There are a few web sites that interview successful traders, 'Chat with Traders' is a good one, they have several hundred interviews on file and I've listened to good number of them and there are 2 common threads that stand out. You hear the same 2 stories repeated over and over.
In no particular order story A is the one where the person does all the learning and then hits the markets and gets it right straight away, they are making money and building their account month after month and then suddenly, before a year is out, it stops working. They start losing and keep losing, they keep going thinking it will all change back again but it doesn't and they end up giving it all back and then some. They are left totally bewildered.
Story B is of the one who does all the learning and gets started but it just never seems to go right, they just can't get it going, months roll by, then years, and no matter what they try they just get nowhere.
Both of these types have the same problem just the other way around. The clue to the first is 'making money quick/losing money quick'. The clue to the second is 'keeps going for years getting nowhere'.
The answer is risk acceptance and risk avoidance. To be successful you need to be very good at both but they are 2 ends of the same stick, they are opposite poles, if you're naturally good at one then you will be bad at the other. A person can't be naturally gregarious and naturally shy as well.
There is also a third group, people who are just average (in the middle) at both.
The people telling story A are good at accepting risk but bad at avoiding it.

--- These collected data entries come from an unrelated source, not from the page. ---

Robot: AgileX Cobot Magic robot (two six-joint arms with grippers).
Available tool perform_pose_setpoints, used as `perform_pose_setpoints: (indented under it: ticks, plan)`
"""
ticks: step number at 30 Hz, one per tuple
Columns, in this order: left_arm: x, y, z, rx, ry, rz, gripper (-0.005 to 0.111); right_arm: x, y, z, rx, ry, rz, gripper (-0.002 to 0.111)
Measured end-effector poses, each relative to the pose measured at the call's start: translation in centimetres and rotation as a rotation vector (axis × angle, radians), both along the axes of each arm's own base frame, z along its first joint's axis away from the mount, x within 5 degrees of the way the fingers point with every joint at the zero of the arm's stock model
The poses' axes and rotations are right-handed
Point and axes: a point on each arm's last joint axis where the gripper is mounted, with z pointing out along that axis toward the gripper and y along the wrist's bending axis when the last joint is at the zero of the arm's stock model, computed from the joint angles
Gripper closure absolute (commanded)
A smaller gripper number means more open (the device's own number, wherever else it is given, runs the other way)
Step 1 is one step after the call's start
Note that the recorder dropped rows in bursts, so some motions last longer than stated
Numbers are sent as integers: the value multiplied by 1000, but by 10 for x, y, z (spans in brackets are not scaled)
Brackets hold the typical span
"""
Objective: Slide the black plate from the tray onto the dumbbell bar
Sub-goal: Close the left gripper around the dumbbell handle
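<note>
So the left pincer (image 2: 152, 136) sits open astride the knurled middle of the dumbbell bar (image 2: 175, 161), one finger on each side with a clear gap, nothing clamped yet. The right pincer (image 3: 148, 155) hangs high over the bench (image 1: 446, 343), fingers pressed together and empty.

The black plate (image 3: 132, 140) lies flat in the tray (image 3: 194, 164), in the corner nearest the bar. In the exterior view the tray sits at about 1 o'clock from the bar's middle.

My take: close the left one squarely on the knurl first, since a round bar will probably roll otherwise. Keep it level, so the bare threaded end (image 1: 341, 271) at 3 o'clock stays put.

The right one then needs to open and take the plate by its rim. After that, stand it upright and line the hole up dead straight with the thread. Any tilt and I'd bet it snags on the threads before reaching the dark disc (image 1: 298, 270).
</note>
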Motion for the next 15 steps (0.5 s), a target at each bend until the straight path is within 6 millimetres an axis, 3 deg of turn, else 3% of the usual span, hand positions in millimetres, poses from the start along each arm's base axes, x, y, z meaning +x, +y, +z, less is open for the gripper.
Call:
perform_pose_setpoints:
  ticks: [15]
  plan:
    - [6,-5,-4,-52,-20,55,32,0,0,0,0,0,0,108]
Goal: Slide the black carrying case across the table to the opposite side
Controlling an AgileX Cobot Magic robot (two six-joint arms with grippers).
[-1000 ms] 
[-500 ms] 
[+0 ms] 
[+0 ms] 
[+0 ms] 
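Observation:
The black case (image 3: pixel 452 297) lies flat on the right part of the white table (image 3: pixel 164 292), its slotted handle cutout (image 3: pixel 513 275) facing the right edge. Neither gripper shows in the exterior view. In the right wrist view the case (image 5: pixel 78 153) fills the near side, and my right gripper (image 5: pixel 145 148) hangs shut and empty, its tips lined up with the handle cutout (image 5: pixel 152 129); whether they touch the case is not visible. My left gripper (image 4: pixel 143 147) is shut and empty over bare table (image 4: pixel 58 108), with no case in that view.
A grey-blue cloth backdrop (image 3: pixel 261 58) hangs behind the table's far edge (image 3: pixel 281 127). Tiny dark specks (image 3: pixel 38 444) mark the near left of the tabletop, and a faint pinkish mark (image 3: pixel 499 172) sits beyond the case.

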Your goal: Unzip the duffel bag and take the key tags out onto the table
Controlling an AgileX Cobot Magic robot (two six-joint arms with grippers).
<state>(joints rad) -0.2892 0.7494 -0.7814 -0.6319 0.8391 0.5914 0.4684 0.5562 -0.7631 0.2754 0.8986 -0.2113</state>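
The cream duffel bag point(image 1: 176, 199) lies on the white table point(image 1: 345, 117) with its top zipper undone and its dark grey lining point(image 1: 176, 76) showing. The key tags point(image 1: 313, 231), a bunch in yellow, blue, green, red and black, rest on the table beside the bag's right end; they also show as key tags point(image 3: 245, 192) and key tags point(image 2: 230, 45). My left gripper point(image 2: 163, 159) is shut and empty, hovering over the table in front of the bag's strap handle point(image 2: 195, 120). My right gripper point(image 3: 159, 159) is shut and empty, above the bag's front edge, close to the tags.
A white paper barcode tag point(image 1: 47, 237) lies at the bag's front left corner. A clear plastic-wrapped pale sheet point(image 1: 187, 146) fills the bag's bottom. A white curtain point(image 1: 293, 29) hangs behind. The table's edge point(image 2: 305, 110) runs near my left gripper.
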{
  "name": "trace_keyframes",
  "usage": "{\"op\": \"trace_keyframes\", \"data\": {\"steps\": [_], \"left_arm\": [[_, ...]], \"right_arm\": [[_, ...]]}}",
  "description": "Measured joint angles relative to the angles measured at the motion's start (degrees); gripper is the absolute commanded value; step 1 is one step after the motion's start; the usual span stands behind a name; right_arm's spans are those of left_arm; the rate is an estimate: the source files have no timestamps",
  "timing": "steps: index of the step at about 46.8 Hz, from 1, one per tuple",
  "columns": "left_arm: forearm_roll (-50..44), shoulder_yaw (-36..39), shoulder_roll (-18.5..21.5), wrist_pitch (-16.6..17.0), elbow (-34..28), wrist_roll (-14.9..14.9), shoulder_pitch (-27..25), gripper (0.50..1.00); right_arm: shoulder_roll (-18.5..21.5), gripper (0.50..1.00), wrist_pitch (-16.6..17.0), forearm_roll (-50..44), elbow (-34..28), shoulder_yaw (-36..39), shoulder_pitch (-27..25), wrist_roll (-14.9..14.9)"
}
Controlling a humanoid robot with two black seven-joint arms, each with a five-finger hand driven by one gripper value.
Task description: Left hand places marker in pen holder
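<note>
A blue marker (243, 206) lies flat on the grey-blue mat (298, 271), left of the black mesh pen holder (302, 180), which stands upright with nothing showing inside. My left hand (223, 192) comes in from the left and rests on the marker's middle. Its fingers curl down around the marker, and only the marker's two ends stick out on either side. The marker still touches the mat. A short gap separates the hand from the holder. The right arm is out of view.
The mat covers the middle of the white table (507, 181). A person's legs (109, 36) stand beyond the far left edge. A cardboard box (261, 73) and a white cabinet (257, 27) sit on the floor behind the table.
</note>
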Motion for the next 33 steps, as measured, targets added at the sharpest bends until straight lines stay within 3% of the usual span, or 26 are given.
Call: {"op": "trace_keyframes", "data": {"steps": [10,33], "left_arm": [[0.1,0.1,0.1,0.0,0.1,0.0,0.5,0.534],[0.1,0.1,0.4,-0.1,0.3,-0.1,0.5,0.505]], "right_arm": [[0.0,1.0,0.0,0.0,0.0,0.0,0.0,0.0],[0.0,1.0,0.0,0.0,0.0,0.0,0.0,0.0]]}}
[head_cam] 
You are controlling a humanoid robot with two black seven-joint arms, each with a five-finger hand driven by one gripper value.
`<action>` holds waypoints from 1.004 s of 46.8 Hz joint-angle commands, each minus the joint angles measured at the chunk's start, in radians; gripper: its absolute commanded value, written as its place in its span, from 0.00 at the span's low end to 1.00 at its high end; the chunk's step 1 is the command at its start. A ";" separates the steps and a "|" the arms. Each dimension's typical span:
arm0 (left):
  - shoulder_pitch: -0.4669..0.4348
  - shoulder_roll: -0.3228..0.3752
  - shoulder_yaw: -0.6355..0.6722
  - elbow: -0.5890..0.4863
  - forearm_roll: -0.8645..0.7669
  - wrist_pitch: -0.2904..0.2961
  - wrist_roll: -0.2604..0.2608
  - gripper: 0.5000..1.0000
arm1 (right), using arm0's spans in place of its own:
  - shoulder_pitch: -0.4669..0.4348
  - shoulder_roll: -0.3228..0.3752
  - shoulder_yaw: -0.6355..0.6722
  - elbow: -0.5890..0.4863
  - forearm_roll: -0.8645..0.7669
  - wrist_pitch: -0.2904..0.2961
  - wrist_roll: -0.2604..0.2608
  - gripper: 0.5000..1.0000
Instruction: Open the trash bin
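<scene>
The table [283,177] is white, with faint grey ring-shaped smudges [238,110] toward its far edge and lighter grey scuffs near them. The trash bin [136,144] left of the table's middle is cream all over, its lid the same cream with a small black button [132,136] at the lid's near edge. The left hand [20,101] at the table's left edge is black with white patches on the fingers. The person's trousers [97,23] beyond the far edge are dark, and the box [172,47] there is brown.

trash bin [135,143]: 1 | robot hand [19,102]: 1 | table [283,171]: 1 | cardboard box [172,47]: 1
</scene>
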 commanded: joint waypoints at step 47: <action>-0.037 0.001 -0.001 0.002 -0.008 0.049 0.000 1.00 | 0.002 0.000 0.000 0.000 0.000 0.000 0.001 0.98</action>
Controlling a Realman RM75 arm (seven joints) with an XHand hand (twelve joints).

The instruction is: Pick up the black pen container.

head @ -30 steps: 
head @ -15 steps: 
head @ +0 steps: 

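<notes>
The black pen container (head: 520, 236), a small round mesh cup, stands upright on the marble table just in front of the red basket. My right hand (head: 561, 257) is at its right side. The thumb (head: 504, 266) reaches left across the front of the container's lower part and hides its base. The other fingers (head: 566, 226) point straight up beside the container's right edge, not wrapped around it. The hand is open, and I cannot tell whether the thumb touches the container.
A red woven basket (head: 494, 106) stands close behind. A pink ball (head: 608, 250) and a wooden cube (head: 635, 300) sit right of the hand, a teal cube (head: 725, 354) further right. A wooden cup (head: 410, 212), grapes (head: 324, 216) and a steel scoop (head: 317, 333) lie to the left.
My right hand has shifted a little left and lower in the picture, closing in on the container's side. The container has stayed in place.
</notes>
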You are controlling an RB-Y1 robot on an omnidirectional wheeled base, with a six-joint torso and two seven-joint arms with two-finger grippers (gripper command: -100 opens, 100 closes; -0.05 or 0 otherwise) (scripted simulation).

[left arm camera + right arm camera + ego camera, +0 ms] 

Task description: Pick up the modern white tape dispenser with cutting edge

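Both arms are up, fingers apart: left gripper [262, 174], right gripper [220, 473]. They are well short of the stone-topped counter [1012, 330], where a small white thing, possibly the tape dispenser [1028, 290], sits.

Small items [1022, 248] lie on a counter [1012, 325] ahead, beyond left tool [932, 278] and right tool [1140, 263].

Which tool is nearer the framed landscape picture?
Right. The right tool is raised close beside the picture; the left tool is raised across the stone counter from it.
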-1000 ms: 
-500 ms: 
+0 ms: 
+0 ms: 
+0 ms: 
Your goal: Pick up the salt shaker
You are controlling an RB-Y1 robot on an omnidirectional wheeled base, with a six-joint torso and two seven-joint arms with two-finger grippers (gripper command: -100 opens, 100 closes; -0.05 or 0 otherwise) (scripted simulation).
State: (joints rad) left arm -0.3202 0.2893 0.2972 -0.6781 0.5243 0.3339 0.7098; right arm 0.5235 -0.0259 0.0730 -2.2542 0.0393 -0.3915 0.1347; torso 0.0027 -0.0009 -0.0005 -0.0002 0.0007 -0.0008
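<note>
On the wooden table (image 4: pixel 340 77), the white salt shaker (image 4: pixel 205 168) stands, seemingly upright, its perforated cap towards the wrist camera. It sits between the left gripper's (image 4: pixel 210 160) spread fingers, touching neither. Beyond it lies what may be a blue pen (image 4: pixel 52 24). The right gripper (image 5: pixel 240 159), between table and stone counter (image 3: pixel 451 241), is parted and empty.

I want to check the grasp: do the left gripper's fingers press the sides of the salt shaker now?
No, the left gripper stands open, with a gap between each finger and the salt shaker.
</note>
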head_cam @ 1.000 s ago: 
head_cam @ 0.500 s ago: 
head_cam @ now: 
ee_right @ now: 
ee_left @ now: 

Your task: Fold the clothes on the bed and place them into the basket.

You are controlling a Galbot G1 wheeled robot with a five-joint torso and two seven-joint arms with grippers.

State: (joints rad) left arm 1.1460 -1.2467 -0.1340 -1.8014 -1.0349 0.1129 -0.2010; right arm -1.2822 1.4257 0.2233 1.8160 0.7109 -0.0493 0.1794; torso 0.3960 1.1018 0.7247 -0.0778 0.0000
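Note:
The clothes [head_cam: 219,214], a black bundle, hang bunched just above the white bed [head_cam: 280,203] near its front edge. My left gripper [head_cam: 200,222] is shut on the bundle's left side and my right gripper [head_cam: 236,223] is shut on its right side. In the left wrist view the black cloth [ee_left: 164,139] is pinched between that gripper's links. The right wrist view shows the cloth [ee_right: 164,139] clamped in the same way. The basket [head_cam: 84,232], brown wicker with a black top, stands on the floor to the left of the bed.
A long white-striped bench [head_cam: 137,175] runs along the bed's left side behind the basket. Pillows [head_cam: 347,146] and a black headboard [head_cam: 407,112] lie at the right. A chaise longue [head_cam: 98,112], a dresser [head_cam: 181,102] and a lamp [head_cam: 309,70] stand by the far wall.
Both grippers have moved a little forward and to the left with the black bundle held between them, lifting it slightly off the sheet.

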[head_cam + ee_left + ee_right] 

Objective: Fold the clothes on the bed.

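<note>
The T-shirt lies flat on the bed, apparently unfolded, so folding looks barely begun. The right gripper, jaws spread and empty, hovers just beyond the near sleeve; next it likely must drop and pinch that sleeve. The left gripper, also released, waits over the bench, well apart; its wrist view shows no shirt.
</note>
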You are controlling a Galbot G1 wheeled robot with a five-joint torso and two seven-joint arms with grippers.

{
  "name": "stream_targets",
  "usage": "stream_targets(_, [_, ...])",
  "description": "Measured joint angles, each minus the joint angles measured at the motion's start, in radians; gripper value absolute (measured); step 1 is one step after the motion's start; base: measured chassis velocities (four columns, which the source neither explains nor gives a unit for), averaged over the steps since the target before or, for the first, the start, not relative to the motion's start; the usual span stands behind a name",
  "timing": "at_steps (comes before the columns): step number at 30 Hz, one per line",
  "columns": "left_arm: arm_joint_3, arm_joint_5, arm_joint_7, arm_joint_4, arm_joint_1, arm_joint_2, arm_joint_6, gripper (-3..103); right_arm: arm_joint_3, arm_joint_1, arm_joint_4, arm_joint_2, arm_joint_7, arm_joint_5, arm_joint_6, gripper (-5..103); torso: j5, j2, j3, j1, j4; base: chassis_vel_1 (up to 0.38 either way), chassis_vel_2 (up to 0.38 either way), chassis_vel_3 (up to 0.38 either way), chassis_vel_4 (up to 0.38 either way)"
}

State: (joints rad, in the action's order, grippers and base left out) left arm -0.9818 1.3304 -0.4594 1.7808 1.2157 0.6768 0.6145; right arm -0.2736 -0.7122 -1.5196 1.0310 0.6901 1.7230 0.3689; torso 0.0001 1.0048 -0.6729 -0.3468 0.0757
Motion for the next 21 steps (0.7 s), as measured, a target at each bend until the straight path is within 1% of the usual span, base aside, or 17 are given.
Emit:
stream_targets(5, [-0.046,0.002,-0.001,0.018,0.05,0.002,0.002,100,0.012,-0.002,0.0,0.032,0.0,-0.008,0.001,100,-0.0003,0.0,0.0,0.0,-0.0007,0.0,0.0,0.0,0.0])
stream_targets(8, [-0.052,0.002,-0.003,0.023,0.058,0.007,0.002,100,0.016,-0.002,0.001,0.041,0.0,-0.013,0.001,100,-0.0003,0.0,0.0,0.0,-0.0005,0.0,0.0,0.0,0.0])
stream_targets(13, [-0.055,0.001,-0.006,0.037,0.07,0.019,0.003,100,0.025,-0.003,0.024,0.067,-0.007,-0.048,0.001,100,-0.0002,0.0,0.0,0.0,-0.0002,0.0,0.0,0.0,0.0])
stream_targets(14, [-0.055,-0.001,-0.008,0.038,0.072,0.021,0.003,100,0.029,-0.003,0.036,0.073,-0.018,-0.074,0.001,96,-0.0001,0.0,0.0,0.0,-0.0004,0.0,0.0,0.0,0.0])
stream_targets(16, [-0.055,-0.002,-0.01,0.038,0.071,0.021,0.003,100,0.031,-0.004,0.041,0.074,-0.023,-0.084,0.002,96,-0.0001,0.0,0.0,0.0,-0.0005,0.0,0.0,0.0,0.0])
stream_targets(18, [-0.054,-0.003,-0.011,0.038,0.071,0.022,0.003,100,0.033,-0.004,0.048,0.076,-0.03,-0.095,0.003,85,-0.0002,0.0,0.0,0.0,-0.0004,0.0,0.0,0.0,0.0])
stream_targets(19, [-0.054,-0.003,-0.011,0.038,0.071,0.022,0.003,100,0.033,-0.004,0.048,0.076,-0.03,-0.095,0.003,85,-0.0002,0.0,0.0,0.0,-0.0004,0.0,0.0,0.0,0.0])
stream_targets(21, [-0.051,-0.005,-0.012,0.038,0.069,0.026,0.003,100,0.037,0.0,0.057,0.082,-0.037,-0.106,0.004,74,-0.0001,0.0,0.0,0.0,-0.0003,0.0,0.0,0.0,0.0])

The people telling story B are good at avoiding risk but bad at accepting it. I would call it 'risk on' and 'risk off'. Yes I know generally risk on means buy and risk off means sell but here I mean 'risk on' means buy or sell and 'risk off' means wait, do nothing, sit on your hands.
So story A types are good at risk on, bad at risk off. Story B types are good at risk off, bad at risk on.
There is so much written on trading psychology but this is not really a psychology problem, this is personality. Very few are born to be naturally good at 2 opposite traits. Good traders are not born and they are not made by someone else, they make themselves.
But how do you change your personality? By Cognitive Behavioural Therapy (CBT), sounds difficult but is really quite simple.
First identify just what your problem is and how to recognise it and when to cut in and over-rule your wayward natural instincts. 'When I see this situation occur - I will implement my plan'. And so have a written out stepwise action plan on what you should do when that situation occurs. In time and with repeated use the written plan will become your natural response over-riding what was your inadequate natural response.
So people with story A will have an action plan for when they recognise 'risk off' conditions (e.g. which may be just 'do nothing'). People with story B will have an action plan for when they recognise a 'risk on' situation (e.g. always
enter the market on such and such indicator alignment that have been tested and are proven to have a good positive expectancy).
And the people in group 3, who are average at both, will write out an action plan for both 'risk on' and 'risk off' situations.
This, of course, is basically a TRADING PLAN. And yes, they do work - if you can be bothered to make one.